§ What you will do
Only one span of the listing below should come back. It runs from the line with "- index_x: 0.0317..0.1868" through the line with "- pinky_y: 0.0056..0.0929", and each of its lines must be reproduced exactly.

= Beginning of Section =

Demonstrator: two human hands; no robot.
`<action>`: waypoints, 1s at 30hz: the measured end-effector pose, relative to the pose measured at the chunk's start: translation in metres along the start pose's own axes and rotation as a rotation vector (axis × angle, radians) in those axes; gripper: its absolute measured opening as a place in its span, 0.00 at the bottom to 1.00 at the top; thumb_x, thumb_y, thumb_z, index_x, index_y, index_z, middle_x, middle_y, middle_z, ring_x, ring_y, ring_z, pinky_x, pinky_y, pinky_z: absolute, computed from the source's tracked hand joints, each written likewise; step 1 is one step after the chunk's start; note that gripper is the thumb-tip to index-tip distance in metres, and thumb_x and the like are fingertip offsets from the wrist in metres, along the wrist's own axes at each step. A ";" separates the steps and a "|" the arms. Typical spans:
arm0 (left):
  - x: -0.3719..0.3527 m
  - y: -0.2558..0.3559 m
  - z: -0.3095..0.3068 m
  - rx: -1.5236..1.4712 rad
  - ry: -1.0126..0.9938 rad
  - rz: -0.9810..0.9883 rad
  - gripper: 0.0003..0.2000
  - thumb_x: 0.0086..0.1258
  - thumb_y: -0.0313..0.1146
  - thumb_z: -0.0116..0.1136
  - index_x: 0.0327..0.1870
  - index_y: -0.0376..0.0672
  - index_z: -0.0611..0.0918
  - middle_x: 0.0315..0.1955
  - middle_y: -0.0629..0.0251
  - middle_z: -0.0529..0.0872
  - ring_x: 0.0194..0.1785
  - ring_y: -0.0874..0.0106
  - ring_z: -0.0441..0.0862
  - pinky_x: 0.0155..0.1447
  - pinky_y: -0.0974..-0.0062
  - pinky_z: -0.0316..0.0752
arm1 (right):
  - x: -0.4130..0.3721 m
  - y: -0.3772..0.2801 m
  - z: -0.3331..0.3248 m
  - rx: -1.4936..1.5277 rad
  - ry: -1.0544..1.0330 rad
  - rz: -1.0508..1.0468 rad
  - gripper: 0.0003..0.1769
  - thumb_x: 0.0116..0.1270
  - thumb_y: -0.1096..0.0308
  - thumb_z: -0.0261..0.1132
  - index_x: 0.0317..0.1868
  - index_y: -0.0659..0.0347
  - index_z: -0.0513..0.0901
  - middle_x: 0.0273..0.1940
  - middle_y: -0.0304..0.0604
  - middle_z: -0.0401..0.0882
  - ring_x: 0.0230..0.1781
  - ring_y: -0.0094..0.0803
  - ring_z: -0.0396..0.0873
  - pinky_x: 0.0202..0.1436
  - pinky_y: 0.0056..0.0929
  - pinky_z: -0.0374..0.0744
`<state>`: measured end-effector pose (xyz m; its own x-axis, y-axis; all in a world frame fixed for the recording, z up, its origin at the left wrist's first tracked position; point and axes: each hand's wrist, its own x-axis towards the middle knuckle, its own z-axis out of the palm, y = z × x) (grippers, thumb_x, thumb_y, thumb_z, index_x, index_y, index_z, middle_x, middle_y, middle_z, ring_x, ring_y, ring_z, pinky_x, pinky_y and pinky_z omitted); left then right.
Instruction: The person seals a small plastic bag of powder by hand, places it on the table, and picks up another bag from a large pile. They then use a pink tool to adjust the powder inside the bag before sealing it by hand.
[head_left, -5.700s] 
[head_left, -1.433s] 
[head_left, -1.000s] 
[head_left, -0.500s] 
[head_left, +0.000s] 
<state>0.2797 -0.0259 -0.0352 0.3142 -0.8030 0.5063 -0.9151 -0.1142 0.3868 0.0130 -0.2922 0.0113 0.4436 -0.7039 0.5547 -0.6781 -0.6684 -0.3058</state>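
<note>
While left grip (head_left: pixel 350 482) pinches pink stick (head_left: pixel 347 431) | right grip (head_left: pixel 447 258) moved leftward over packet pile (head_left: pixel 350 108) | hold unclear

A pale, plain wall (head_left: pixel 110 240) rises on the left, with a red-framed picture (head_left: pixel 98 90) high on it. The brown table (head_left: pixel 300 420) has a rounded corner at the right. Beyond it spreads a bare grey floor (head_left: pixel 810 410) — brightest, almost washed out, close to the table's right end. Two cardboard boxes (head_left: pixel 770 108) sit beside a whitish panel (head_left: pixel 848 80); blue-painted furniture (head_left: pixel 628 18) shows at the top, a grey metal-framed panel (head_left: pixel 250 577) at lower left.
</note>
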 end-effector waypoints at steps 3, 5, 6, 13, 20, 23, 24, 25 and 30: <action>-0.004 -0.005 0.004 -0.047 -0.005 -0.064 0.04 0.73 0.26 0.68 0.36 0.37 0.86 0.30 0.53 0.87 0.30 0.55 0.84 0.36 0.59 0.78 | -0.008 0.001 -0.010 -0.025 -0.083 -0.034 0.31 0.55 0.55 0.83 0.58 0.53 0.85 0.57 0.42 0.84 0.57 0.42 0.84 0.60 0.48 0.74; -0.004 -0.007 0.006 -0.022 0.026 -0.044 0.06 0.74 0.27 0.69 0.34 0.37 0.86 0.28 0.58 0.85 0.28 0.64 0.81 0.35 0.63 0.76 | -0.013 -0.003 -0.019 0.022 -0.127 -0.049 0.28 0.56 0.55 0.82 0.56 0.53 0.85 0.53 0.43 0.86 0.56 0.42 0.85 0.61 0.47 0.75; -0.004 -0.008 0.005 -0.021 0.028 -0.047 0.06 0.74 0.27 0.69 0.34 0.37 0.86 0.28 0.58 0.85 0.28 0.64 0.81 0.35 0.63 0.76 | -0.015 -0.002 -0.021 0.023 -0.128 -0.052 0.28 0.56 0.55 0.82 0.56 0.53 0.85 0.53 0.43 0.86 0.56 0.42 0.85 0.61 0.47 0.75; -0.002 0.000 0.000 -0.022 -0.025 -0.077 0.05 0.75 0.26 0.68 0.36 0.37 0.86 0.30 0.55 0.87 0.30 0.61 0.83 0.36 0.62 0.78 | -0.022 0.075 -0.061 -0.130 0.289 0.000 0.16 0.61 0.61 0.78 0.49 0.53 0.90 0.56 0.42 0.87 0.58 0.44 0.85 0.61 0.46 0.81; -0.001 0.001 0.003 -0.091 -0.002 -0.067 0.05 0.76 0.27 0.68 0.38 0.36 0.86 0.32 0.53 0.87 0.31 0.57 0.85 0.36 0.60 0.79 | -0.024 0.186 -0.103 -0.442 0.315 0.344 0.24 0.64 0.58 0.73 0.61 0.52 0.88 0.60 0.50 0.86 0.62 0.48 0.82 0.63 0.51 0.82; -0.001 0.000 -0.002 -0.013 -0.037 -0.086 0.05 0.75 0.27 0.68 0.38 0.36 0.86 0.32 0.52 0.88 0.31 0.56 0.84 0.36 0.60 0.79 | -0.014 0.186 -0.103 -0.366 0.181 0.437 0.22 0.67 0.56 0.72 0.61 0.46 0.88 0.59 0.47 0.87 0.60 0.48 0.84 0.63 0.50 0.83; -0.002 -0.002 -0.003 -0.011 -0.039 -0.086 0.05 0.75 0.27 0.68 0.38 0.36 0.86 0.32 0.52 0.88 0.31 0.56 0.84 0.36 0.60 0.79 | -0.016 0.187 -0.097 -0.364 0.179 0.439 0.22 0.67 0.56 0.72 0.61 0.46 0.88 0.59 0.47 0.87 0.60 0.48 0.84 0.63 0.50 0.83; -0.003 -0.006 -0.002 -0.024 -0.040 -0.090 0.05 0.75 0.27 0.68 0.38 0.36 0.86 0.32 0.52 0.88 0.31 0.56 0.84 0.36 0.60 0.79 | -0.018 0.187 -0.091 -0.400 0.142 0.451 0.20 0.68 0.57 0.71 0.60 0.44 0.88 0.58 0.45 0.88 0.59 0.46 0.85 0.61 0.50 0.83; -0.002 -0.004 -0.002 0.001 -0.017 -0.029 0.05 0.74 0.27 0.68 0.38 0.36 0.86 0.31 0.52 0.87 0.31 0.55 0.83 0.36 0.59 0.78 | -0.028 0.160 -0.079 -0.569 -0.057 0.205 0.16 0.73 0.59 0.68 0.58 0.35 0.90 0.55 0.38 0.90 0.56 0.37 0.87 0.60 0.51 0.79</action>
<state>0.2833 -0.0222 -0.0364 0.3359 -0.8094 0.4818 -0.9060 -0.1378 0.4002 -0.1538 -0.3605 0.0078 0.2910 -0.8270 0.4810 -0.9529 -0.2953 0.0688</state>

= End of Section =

§ Your response
  - index_x: 0.0317..0.1868
  - index_y: -0.0659..0.0347
  - index_z: -0.0513..0.0901
  - middle_x: 0.0273..0.1940
  - middle_y: -0.0304..0.0604
  - middle_z: -0.0401..0.0882
  - ring_x: 0.0230..0.1781
  - ring_y: -0.0094..0.0803
  - ring_z: -0.0396..0.0873
  - pinky_x: 0.0202..0.1436
  - pinky_y: 0.0056..0.0929

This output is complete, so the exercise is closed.